Любовь поэта к детям обнаруживает ту же абсолютную независимость в действиях, органическую спонтанность эмоционального порыва, как и в историях с одинокой сосной или с бамбуковым ростком. То, что он мог играть с детьми в тэмари или отэдама, еще раз доказывает, насколько раскрепощен был дух чудака-поэта. Рёкан мог позволить себе то, что порой хотелось бы каждому из нас, но что взрослые считают ниже своего достоинства и потому никогда не делают. При игре в тэмари и отэдама выигрыш отмечается припевкой, которую поют хором все участники. Мерное раскачивание мячика, мелькание рук и слитное звучание звонких голосов – как бы наивно все это ни выглядело, – вероятно, дарило новое вдохновение простодушному чудаку Рёкану. По той же причине он любил танцевать на праздниках, участвуя в немудрящих деревенских плясках. Однажды крестьяне узнали Рёкана среди танцоров – он замаскировался под молоденькую девушку. «Как чудесно танцует эта девица!» – умышленно громко заметил кто-то из плясавших рядом. Рёкан услышал комплимент и был ужасно доволен, а потом рассказывал всем друзьям и знакомым, как его похвалили в деревне.

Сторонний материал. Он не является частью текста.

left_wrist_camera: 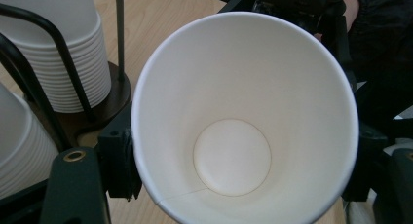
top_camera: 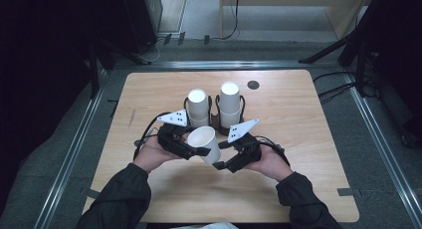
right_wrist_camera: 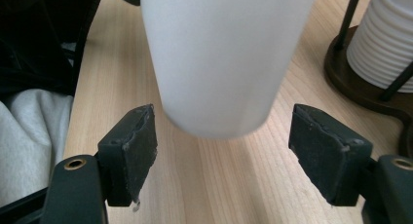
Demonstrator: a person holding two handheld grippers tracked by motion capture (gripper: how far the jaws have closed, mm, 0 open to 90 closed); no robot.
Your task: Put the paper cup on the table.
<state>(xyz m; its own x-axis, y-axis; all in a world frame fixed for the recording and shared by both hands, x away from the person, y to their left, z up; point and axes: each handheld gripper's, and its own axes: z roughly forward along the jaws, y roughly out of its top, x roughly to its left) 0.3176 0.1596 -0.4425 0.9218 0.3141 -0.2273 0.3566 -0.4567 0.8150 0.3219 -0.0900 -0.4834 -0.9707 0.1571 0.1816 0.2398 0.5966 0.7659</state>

В каждом из нас дремлет подспудное желание вернуться к естественной жизни с простейшими способами выражения чувств, а также и приобретения опыта. Путь к такому существованию определен в учении, известном как «Путь богов». Хотя я не могу точно сказать, какой именно смысл вкладывают сторонники «Пути богов» в сам термин «Каминагара-но мити», мне кажется совершенно очевидным, что они имеют в виду воскрешение, возрождение или сохранение того образа жизни, который вели боги до появления рода человеческого. Это Путь свободы, естественности, раскованности. Как же и когда мы сошли с него? Здесь мы сталкиваемся с кардинальной проблемой религии. Ее решение дает ключ к пониманию некоторых аспектов Дзэн-буддизма, а также и свойственных японцам особенностей восприятия природы. Когда мы говорим о естественности поведения, то имеем в виду прежде всего способность свободно и непредвзято выражать свои чувства, живо и без промедления реагировать на все, что творится вокруг, не строить расчетов, связанных с нашими собственными действиями или действиями окружающих, не допускать никаких мыслей о наживе, цене, ценности, отличиях и заслугах, осложнениях и последствиях. Таким образом, быть естественным – значит уподобиться ребенку, только без соответствующей интеллектуальной и эмоциональной незрелости. В определенном смысле ребенок весь соткан из эгоистических импульсов, но в его поведении нет ни малейшей предвзятости. Если смотреть под таким углом, ребенок предстает существом ангельским, божественным. Он знать не желает всевозможные социальные ограничения, призванные удерживать взрослых в рамках закона и бытовых норм поведения. Он живет вне всяких искусственных регламентаций.
Практические результаты подобного поведения далеко не всегда приемлемы для тех, кто считает себя умным, культурным, утонченным человеком. Но дело не в практической пользе, а в искренности суждений, бескорыстной непредвзятости чувств, непосредственности ответа на любое слово или действие. Когда сердце человека свободно от хитрости и лжи, мы можем сказать, что он достиг естественности, уподобился ребенку. Есть в этом что-то возвышенно-религиозное – не зря ангелов изображают в виде детей с крылышками. Вот почему, например, дзэнские художники всегда любили писать портреты Кандзана и Дзиттоку (Хань Шаня и Ши Дэ) или же фигуру Хотэя (Бу Дай), окруженного группой ребятишек.
При всем том вернуться к природе не означает вернуться к примитивному способу существования, типичному для первобытных народов в доисторические времена. Это значит придерживаться свободного и раскрепощенного образа жизни. Один из факторов, серьезно осложняющих и затрудняющих жизнь современного человека, – это предопределенность, которую мы ощущаем на каждом шагу: в морали, экономике, интеллектуальных усилиях и при решении бытовых проблем. Но ведь наше существование предполагает нечто большее. Мы не можем удовлетвориться узким кругом перечисленных интересов, стремимся к каким-то глубинным пластам за пределами чистой морали и интеллекта. Пока мы остаемся в плену телеологической концепции бытия, мы не свободны в действиях и познании, и наша несвобода служит источником бесконечных треволнений и бед, которыми полнится мир.